Structural Dependence of Catenand Effect: Thermodynamic and Kinetic Modulation of Catenane Coordination Properties via Ring-size and Exocyclic Substituent Variation

Although effects from ligand interlocking on coordination geometry and ligand exchange rate have been identified almost 40 years ago, relationship between structural features that characterize the ligand interlocking and the resulting coordination features remains unexplored, and hence exploitation of metal complexes supported by mechanically interlocked ligands is greatly hampered. In this work, structures, thermodynamics, kinetics and chemical reactivities of a series of Cu(I) catenane complexes of varying size of the interlocked macrocycles and exocyclic substituents are systematically compared and analyzed.
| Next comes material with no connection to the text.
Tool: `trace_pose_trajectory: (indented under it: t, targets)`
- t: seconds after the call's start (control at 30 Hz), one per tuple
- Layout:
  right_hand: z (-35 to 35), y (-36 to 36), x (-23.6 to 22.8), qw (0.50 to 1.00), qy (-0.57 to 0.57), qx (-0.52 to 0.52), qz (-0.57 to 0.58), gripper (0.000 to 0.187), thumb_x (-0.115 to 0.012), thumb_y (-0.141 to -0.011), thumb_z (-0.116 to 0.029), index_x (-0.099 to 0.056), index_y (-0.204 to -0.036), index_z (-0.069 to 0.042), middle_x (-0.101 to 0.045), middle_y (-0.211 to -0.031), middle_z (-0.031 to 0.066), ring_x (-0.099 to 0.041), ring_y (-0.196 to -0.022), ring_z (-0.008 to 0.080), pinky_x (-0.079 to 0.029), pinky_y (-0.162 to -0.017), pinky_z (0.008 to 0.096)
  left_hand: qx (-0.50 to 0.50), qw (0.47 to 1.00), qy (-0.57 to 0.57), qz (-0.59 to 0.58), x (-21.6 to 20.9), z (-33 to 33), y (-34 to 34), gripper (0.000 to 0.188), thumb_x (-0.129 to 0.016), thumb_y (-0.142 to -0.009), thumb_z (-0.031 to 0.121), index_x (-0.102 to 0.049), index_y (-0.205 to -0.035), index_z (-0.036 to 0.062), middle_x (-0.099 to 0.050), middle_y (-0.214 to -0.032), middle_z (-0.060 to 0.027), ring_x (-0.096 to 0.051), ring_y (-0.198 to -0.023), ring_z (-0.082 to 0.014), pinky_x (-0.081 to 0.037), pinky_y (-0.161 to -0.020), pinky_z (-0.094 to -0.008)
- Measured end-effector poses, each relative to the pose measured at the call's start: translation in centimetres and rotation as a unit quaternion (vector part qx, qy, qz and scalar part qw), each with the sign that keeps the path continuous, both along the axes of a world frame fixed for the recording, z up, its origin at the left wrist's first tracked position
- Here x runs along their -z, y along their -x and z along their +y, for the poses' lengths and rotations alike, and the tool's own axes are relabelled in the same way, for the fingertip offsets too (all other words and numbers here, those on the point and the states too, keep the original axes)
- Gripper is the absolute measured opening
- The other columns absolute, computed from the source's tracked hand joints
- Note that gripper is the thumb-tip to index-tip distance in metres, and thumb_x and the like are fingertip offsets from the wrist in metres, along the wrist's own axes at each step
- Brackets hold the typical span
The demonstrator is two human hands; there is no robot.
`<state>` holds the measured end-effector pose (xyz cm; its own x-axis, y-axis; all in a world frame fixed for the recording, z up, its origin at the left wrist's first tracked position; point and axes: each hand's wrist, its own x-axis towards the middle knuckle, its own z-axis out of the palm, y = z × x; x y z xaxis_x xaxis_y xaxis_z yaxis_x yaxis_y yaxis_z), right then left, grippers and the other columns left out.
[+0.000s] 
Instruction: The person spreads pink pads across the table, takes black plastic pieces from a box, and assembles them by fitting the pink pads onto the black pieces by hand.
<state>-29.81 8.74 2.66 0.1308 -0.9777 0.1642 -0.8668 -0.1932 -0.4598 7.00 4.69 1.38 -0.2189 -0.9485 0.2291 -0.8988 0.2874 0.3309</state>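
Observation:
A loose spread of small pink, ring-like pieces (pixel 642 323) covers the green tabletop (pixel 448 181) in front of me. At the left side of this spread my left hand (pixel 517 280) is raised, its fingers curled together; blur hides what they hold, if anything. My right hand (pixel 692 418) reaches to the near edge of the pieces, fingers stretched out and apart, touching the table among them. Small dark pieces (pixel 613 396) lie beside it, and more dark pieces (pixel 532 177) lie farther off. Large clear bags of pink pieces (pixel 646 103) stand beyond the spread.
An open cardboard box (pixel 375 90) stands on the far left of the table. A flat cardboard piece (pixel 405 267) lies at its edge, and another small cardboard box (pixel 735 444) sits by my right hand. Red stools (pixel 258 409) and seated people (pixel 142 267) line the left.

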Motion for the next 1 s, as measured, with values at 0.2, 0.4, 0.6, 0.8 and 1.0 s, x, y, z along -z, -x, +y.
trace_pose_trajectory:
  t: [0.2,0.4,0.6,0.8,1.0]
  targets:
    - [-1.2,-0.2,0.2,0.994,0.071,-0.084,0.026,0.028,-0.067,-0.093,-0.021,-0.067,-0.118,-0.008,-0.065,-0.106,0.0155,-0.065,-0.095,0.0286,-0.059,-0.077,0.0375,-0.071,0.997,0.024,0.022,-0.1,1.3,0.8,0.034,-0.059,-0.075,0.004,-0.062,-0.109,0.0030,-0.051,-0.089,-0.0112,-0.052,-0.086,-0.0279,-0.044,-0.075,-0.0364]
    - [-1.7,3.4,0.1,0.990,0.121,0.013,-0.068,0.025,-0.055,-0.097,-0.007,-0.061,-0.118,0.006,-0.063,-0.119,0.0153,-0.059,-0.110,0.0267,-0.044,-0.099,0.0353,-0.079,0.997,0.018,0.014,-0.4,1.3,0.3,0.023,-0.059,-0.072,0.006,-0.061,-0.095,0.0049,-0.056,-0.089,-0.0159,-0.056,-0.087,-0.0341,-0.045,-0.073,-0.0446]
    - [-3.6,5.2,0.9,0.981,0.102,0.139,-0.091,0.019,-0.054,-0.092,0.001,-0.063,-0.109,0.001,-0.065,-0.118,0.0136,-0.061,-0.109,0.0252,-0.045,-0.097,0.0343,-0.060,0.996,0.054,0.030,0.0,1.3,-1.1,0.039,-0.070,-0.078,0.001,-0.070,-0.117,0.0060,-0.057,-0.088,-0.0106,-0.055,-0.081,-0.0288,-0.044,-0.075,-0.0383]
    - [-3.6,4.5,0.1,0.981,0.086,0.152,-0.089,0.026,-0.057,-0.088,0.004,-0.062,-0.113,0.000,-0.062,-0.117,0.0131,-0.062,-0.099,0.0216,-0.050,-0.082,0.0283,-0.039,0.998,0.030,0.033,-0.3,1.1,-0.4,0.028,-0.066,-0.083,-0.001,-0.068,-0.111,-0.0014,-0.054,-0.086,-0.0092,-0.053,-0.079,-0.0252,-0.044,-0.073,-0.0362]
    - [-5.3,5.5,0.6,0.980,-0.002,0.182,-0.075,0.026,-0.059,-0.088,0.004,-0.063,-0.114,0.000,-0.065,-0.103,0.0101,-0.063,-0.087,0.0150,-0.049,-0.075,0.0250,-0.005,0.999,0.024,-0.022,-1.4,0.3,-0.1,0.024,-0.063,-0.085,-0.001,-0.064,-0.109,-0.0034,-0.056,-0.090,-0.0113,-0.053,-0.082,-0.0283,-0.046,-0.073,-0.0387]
In addition to the distortion of the coordination geometry and enhancement of interactions in the secondary sphere, reducing the size of the interlocked rings and increasing the steric hindrance of the exocyclic substituents are both found to suppress the opening of the Cu(I) coordination sphere, thus leading to a slower ligand exchange rate in both associative and dissociative exchange, which in turn affects chemical reactivity of the metal in which a substantial opening of the primary sphere is required. These detail understandings of the relationship between structures of the catenane ligand and the coordination properties and chemical reactivity thus form the basis of rational design of new metal complexes featuring the unique properties from mechanical bond for diverse applications.